Anyway, I’m starting with WordPress because it already has some of the building blocks in place. I also recognize that, as a white male with privilege, I can be less concerned about my privacy in the short term to prove out this model, and then, if it works, build in strong cross-silo privacy controls later on. (Why do I make this point? Well, because the network that might work for me isn’t one that will necessarily work for everyone, and so identifying this fact right now will hopefully help to reveal and prevent embedding any assumptions being built into the privacy and relationships model early on.)
Again, we’re in the beginning of all this now and there’ll be plenty of ill-informed people crying wolf about not wanting to join their accounts, or have unified reputation and so on, but that’s normal during the course of an inversion of norms. For some time to come, it’ll be optional whether you want to play along of course, but once people witness and come to realize the benefits and power of portable social capital, their tune might change.
But, as Tara pointed out to me today, the arguments for data portability thus far seem predicated on the wrong value statement. Data portability in and of itself is simply not interesting; keeping track of stuff in one place is hard enough as it is, let alone trying to pass it between services or manage it all ourselves, on our own meager hard drives. We need instead to frame the discussion in terms of real-world benefits for regular people over the situation that we have today and in terms of economics that people in companies who might invest in these technologies can understand, and can translate into benefits for both their customers and for their bottom lines.
I hate to put it in such bleak terms, but I’ve learned a bit since I embarked on a larger personal campaign to build technology that is firmly in the service of people (it’s a long process, believe me). What developers and technologists seem to want at this point in time is the ability to own and extract their data from web services to the end of achieving ultimate libertarian nirvana. While I am sympathetic to these goals and see them as the way to arriving at a better future, I also think that we must account for those folks for whom Facebook represents a clean and orderly experience worth the exchange of their personal data for an experience that isn’t confounding or alienating and gives them (at least the perception) of strong privacy controls. And so whatever solutions we develop, I think the objective should not be to obviate Facebook or MySpace, but to build systems and to craft technologies that will benefit and make such sites more sustainable and profitable, but only if they adopt the best practices and ideals of openness, individual choice and freedom of mobility.

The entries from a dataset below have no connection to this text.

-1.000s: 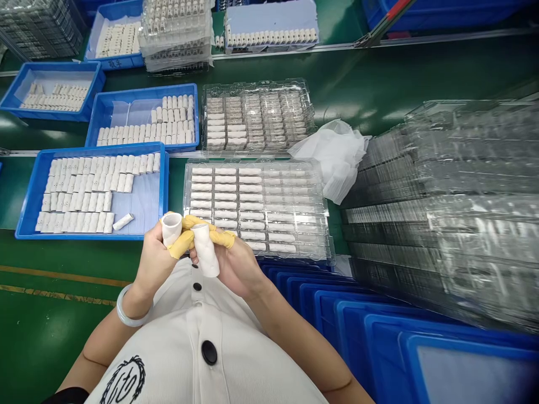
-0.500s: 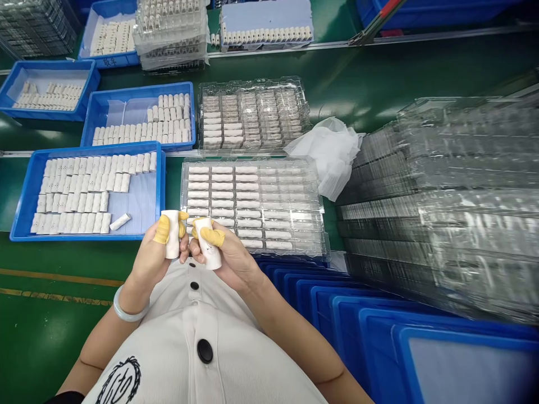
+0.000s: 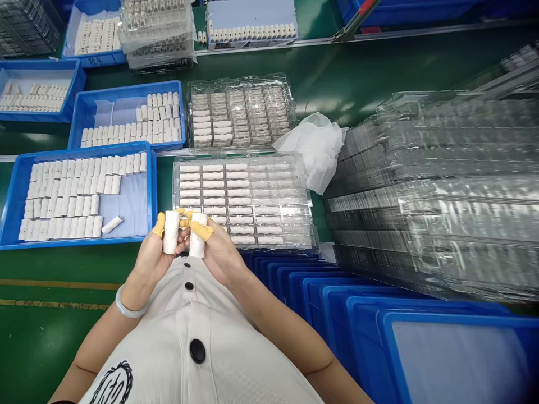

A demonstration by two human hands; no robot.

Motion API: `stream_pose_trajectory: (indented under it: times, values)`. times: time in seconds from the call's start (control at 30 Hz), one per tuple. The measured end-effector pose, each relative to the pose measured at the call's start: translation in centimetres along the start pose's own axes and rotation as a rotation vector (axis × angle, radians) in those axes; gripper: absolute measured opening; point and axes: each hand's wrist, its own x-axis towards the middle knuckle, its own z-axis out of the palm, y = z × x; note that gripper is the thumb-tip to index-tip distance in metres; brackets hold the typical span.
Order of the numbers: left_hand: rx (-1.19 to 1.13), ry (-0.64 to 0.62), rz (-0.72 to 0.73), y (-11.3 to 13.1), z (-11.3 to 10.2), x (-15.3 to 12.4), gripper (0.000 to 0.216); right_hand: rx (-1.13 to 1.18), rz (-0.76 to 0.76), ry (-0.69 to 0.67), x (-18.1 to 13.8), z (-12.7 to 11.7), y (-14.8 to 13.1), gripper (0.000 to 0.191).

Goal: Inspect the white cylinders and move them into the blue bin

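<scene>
My left hand (image 3: 152,252) is closed on a white cylindrical piece (image 3: 170,233), held upright between fingers in yellow finger cots. A second white cylindrical piece (image 3: 197,244) stands nearly upright in my right hand (image 3: 221,252), whose thumb lies across its front. The two pieces are side by side, a small gap apart, in front of my shirt. Just beyond my hands is a clear plastic tray (image 3: 304,224) with rows of similar white pieces lying in its slots. To the left, a blue bin (image 3: 135,207) holds upright rows of them and one lying loose.
Tall stacks of clear trays (image 3: 463,207) rise on the right, above a row of blue bins (image 3: 370,303). A crumpled white sheet (image 3: 315,148) lies beside another filled clear tray (image 3: 240,112). More blue bins (image 3: 126,92) with white pieces stand further back.
The piece in my right hand has turned from tilted to nearly upright and come closer to the left one. The whole view has shifted slightly, moving the surroundings left in the picture.
</scene>
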Motion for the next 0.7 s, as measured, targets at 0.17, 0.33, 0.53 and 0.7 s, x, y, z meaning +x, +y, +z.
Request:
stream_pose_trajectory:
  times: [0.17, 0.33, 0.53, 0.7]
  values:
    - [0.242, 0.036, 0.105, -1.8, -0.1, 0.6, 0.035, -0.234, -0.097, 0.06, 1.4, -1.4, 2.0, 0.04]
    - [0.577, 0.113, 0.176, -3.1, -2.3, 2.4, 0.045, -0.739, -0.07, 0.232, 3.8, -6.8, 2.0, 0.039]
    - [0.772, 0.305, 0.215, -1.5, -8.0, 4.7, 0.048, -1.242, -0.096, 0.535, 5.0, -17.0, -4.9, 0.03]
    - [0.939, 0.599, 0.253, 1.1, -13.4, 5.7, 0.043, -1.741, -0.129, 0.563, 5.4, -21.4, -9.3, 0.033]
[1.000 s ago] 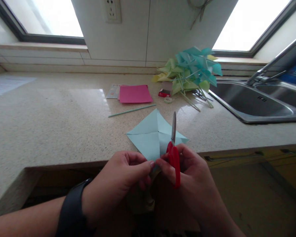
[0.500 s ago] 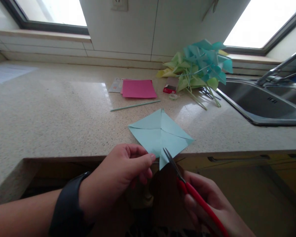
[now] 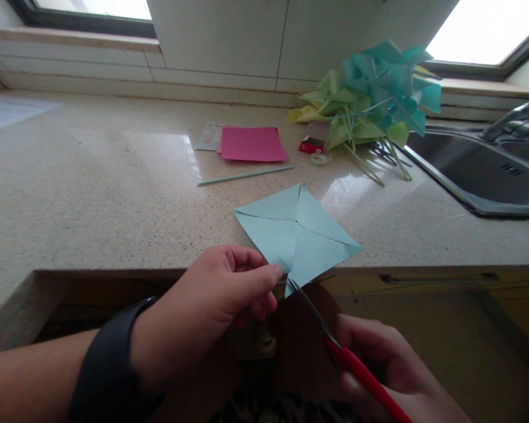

As we architect this technology — keeping in mind that we are writing in code what believe should be the rights of autonomous citizens of the web — we must also keep in mind the wide diversity of the constituents of the web, that much of this has been debated and discussed by generations before us, and that our opportunity and ability to impose our desires and aspirations on the future only grows with our successes in freeing from the restraints that bind them, the current generation of wayward web citizens who have yet to be convinced that the vision we share will actually be an improvement over the way they experience “social networking” today.